I don't know which one you mean Alex. There is only one prominent bottom-to-top line on the East Face, though you could climb the snow slope to the left of our line that starts in a long, overhanging ice plug.

 

Dan - We went up the Arm to the Sahale Glacier Camp at 7500' (3 hours), then had some shenanigans down to the Davenport via a rock rib (the SE ridge, kind of) and snow slopes all the way to 6300' before climbing back up to the start (2 more hours to the base). Good route-finding in the dark was crucial.

 

BTW - the rock in the couloir was quite good and rock pro, though spaced, would be the best for belays.

Posted

Crossing lower than we did isn't really possible given the steepness of the terrain between the Sahale Glacier Camp and Horsehoe Basin.
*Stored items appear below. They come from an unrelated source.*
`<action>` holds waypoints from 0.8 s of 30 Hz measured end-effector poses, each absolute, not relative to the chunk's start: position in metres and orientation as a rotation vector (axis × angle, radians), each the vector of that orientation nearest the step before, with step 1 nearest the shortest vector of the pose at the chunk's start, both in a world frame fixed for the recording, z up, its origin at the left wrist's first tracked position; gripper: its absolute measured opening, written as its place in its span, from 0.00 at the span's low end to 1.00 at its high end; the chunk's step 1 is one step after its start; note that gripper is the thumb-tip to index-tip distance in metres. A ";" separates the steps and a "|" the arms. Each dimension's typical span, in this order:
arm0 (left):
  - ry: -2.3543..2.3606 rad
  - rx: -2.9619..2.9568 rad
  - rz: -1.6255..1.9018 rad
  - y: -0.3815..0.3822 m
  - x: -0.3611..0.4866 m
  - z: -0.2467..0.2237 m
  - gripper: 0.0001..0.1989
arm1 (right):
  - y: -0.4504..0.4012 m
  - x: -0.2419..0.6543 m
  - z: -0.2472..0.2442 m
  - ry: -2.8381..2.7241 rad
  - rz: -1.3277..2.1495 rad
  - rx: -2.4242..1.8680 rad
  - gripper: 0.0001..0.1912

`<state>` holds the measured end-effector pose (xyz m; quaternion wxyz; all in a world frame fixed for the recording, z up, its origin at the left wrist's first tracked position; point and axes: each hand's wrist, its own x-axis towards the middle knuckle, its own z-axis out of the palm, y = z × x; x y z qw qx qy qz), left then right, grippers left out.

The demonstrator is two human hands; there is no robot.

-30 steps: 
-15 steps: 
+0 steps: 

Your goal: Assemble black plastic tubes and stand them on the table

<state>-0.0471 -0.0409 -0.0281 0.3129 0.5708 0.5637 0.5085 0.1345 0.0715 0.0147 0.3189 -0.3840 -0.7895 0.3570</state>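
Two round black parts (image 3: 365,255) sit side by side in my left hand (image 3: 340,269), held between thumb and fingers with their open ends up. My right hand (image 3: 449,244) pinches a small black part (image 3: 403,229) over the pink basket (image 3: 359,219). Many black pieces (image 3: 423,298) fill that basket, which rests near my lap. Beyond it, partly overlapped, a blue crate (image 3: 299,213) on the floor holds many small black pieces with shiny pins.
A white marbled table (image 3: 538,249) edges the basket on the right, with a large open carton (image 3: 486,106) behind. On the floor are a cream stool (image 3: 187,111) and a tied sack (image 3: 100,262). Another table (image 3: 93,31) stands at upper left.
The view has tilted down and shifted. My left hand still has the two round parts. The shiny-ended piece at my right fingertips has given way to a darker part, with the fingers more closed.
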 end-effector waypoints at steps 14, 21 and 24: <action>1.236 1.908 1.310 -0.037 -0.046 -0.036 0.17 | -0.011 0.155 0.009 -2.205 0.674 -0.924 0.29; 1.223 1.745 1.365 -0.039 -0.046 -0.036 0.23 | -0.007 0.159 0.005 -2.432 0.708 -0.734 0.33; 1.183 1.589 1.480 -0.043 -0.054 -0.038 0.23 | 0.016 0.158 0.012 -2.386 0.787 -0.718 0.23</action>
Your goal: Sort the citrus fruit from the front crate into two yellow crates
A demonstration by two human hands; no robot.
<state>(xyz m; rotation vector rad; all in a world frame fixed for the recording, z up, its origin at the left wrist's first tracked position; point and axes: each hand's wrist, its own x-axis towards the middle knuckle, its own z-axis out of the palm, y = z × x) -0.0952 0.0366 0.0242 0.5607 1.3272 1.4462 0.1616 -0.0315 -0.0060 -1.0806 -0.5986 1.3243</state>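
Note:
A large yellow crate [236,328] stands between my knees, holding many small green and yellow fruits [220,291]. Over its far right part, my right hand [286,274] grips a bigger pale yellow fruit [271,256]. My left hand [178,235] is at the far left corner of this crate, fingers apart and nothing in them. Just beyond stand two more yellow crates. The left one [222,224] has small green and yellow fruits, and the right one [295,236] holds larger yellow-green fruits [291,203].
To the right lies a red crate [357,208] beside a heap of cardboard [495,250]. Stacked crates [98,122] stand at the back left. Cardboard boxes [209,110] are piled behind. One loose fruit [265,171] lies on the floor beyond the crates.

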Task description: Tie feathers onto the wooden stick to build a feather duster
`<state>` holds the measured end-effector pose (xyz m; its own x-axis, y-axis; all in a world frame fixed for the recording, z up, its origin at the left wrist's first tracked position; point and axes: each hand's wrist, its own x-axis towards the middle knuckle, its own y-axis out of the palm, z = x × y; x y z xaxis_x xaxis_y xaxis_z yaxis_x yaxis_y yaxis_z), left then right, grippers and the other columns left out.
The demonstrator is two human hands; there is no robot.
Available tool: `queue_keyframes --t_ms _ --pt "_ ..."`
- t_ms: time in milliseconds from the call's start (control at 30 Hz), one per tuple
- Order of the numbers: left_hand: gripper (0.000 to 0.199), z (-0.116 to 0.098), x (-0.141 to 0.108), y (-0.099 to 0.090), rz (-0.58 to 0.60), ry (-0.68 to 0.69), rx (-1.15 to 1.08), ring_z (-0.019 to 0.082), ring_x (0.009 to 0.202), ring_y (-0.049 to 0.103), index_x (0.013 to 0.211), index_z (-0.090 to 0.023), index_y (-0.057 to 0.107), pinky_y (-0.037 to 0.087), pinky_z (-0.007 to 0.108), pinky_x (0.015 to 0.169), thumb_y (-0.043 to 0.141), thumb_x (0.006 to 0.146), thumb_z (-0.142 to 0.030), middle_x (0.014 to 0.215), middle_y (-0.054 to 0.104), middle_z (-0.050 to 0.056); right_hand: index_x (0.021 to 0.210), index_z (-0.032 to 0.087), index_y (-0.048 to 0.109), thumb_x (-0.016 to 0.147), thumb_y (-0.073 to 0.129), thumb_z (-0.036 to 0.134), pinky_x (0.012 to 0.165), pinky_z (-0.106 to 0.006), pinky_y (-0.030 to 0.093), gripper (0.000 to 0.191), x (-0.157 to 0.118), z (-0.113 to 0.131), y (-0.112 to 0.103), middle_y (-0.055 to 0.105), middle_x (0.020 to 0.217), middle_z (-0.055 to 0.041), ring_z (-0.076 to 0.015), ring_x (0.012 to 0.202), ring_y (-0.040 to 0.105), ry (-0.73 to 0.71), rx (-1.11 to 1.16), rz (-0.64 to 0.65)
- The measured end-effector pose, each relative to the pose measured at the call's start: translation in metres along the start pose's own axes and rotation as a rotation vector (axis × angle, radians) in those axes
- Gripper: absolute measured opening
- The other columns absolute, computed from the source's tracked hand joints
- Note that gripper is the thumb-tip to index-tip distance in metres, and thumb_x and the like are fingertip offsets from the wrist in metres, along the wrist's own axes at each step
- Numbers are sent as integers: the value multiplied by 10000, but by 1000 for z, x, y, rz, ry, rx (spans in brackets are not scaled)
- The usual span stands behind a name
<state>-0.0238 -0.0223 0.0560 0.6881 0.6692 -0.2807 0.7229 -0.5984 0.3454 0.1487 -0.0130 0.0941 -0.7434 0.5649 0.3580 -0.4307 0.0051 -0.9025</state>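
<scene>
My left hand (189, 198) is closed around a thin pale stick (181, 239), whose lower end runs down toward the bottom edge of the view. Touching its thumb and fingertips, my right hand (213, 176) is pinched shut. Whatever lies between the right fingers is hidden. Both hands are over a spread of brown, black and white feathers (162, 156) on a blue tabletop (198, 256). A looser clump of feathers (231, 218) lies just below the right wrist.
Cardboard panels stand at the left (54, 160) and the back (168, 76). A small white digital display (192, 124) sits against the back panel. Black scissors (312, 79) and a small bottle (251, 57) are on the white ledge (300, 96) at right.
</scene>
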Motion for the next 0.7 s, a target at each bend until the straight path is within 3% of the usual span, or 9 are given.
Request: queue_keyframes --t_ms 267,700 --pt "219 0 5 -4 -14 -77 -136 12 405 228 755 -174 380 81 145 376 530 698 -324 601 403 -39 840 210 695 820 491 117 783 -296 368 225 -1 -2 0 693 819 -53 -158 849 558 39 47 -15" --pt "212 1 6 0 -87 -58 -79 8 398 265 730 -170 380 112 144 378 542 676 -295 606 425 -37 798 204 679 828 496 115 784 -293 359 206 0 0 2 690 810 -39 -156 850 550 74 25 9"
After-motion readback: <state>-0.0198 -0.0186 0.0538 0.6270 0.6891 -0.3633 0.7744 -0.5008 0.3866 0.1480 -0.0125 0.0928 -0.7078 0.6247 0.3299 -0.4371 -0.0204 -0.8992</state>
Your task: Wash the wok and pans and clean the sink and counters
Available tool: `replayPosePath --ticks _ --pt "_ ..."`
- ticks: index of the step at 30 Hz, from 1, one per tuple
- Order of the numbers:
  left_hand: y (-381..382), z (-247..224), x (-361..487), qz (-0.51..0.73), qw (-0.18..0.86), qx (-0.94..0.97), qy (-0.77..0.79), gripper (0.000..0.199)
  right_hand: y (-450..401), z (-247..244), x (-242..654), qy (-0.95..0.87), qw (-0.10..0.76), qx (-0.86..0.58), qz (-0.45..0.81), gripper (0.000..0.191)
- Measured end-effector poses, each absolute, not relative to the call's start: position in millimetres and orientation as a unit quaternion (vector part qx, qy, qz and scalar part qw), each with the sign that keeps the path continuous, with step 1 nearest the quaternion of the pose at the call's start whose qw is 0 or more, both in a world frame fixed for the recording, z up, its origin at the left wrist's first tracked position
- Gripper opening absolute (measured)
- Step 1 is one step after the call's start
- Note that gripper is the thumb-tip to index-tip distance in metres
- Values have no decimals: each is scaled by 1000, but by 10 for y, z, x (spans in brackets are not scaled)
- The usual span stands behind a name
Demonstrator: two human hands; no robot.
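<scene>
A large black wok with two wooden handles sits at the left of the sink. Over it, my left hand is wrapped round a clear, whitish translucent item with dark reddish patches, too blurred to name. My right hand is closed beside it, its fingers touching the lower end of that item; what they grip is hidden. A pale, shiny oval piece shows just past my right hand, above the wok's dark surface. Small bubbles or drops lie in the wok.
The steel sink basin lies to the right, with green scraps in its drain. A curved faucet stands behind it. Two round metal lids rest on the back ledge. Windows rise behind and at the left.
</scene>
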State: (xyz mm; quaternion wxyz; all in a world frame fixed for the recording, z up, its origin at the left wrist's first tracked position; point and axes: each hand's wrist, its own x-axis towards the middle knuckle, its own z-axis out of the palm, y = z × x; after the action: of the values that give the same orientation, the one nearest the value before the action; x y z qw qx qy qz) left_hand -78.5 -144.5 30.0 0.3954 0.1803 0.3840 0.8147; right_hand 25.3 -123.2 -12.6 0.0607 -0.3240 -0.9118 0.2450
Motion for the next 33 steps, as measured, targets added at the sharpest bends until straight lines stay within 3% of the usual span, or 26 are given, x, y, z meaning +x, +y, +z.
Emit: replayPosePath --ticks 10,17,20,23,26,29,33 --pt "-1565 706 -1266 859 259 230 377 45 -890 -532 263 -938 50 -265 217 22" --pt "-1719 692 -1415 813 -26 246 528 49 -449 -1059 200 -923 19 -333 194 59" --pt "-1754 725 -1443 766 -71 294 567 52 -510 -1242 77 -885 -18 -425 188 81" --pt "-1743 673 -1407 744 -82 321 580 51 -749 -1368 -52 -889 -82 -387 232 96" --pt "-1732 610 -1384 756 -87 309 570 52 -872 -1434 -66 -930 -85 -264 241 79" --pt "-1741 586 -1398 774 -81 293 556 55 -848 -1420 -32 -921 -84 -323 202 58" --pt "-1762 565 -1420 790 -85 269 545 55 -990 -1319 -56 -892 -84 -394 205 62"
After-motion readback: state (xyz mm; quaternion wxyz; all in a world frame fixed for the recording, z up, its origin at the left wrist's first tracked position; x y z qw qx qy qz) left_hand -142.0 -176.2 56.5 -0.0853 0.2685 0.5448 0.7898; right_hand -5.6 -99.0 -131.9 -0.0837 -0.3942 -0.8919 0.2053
Maybe you could drop into Doubtful Lake and traverse from there? The least technical approach (but most elevation gain) would probably be to walk over Cascade Pass and down into Pelton Creek, then turn onto the Basin Creek Trail and trudge up into Horseshoe Basin.

 

Camping where we did, however, make the descent easy and you don't have to carry over. An easy 30 minutes from the top to camp.

Posted

Really cool looking line! In the conditions you guys found, what would you have graded it? Just wondering if it is a moderate weekend warrior route or not....you guys are guides after all. ;)

 

 

Posted

we didn't talk about a grade. Maybe II+, AI3+? The difficulties are in the first and last pitches (with a couple mini-cruxes along the way). The middle of the line is pretty mellow overall, but some may want to pitch it out.